→ What is required: Retype the whole listing exactly.

→ Data excerpt:

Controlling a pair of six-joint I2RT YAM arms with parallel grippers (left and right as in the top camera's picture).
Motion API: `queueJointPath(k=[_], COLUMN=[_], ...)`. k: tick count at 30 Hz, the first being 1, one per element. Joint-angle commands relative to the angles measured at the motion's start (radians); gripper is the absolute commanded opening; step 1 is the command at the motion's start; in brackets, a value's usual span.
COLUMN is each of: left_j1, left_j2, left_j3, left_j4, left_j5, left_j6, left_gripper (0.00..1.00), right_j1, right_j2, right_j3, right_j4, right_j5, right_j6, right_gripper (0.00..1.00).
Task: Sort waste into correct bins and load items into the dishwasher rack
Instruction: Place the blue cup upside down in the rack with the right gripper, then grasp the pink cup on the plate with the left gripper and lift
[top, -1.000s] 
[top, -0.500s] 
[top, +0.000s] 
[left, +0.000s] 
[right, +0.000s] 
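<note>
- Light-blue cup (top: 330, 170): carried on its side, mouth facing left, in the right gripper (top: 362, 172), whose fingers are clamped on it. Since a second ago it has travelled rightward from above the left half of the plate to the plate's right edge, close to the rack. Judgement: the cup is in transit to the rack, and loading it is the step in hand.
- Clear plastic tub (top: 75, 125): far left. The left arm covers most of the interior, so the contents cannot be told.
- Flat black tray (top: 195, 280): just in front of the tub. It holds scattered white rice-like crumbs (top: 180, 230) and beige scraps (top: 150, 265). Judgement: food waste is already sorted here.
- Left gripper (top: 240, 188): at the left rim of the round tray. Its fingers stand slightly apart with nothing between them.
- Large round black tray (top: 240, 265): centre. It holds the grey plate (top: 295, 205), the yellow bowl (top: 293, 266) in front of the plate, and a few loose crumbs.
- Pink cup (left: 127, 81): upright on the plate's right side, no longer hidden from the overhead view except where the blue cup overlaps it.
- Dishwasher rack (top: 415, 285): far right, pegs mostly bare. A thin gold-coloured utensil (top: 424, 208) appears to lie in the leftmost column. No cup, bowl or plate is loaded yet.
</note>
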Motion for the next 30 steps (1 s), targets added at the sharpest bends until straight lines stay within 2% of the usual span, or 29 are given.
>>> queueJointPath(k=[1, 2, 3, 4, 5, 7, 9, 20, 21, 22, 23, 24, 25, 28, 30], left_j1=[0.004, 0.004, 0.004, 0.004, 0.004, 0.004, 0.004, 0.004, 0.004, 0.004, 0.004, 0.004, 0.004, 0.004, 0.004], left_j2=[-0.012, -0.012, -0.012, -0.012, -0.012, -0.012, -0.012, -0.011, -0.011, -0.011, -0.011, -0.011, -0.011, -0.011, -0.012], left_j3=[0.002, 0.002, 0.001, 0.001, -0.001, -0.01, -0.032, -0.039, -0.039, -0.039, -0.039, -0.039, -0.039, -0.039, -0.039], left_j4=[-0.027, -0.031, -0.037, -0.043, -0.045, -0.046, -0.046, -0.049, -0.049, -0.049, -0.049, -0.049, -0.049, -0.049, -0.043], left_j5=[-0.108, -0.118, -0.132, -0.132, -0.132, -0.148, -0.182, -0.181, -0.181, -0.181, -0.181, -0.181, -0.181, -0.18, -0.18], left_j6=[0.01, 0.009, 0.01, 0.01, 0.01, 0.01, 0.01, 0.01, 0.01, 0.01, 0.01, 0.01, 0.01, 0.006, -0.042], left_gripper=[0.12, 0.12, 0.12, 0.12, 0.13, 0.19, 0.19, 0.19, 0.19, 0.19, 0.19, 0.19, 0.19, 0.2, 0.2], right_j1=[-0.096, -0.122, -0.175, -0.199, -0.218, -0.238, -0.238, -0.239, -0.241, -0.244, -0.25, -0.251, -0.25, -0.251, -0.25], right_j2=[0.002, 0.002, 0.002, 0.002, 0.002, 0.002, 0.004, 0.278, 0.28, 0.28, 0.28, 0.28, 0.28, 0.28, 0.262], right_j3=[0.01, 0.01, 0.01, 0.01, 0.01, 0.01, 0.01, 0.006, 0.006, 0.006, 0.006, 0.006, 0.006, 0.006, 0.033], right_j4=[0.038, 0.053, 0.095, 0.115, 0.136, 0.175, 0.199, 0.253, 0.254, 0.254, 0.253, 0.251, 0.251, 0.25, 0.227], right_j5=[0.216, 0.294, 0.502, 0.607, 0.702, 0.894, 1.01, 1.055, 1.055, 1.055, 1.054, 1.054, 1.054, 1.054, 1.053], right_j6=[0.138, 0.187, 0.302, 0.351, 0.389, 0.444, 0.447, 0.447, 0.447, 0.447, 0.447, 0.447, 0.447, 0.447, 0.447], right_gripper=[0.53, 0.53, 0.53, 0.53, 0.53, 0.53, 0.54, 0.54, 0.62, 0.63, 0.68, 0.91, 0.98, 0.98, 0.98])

→ Expected answer:
Controlling a pair of six-joint I2RT YAM arms with parallel grippers (left and right as in the top camera's picture).
Motion API: `queueJointPath(k=[_], COLUMN=[_], ...)`. k: tick count at 30 Hz, the first being 1, one per element. Joint-angle commands relative to the angles measured at the motion's start (radians); gripper is the absolute commanded opening; step 1 is the command at the motion's start; in brackets, a value's usual span.
COLUMN is each of: left_j1, left_j2, left_j3, left_j4, left_j5, left_j6, left_gripper (0.00..1.00), right_j1, right_j2, right_j3, right_j4, right_j5, right_j6, right_gripper (0.00..1.00).
Task: Sort waste into correct bins and load items into the dishwasher rack
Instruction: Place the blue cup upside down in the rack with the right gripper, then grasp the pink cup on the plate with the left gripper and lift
[top, -1.000s] 
[top, -0.500s] 
[top, +0.000s] 
[left, +0.000s] 
[right, +0.000s] 
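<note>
- Light-blue cup (top: 330, 170): carried on its side, mouth facing left, in the right gripper (top: 362, 172), whose fingers are clamped on it. Since a second ago it has travelled rightward from above the left half of the plate to the plate's right edge, close to the rack. Judgement: the cup is in transit to the rack, and loading it is the step in hand.
- Clear plastic tub (top: 75, 125): far left. The left arm covers most of the interior, so the contents cannot be told.
- Flat black tray (top: 195, 280): just in front of the tub. It holds scattered white rice-like crumbs (top: 180, 230) and beige scraps (top: 150, 265). Judgement: food waste is already sorted here.
- Left gripper (top: 240, 188): at the left rim of the round tray. Its fingers stand slightly apart with nothing between them.
- Large round black tray (top: 240, 265): centre. It holds the grey plate (top: 295, 205), the yellow bowl (top: 293, 266) in front of the plate, and a few loose crumbs.
- Pink cup (left: 127, 81): upright on the plate's right side, no longer hidden from the overhead view except where the blue cup overlaps it.
- Dishwasher rack (top: 415, 285): far right, pegs mostly bare. A thin gold-coloured utensil (top: 424, 208) appears to lie in the leftmost column. No cup, bowl or plate is loaded yet.
</note>
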Motion for the next 30 steps (1 s), targets added at the sharpest bends until straight lines stay within 2% of the usual span, or 29 are given.
>>> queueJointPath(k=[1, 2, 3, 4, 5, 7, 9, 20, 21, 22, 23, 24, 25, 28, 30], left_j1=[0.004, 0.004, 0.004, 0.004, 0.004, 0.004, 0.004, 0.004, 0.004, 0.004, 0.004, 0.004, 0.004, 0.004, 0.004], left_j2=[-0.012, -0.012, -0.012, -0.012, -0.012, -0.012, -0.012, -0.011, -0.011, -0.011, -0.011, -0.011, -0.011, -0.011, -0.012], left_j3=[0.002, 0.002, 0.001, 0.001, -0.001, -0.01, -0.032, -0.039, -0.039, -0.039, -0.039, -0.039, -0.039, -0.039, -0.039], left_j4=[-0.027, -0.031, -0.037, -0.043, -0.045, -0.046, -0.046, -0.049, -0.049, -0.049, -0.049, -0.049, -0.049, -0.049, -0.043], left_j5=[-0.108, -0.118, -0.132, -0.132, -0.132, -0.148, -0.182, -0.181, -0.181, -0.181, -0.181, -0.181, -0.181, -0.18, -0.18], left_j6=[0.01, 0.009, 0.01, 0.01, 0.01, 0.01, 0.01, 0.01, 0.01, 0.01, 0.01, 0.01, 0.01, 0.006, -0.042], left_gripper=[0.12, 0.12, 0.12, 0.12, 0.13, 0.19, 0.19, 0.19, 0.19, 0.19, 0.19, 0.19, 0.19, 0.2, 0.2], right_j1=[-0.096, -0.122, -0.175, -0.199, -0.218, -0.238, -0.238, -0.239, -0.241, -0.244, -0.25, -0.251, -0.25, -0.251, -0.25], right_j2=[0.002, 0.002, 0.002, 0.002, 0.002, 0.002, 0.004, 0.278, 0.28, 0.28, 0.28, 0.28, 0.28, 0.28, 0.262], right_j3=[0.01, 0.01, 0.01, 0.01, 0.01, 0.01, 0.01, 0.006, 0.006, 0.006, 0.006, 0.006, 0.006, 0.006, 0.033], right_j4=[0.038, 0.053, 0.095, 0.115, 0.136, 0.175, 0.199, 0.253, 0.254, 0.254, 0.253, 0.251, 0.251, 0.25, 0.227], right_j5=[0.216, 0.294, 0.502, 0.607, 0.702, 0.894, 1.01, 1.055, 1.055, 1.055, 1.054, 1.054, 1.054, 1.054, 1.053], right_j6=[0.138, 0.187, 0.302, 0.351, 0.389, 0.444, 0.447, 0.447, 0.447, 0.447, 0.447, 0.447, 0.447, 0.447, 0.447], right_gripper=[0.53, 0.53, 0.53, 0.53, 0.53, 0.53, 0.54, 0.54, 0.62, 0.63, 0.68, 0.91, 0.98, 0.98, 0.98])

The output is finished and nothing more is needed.